━━━━━ SUPPLIED INFORMATION

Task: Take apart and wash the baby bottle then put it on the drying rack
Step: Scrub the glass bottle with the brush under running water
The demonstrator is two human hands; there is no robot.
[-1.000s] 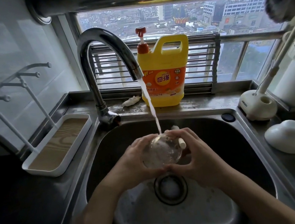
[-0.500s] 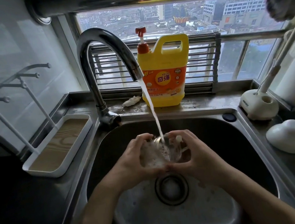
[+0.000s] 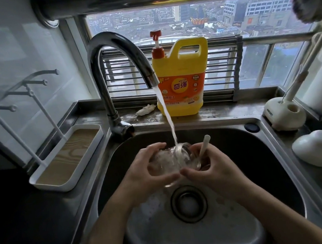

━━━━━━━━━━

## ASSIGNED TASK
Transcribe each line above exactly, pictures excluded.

## RESPONSE TO THIS EXERCISE
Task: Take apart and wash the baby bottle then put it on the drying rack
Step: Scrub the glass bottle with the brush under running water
The demonstrator is two human hands; there is no robot.
[-1.000s] 
[-0.500s] 
[+0.000s] 

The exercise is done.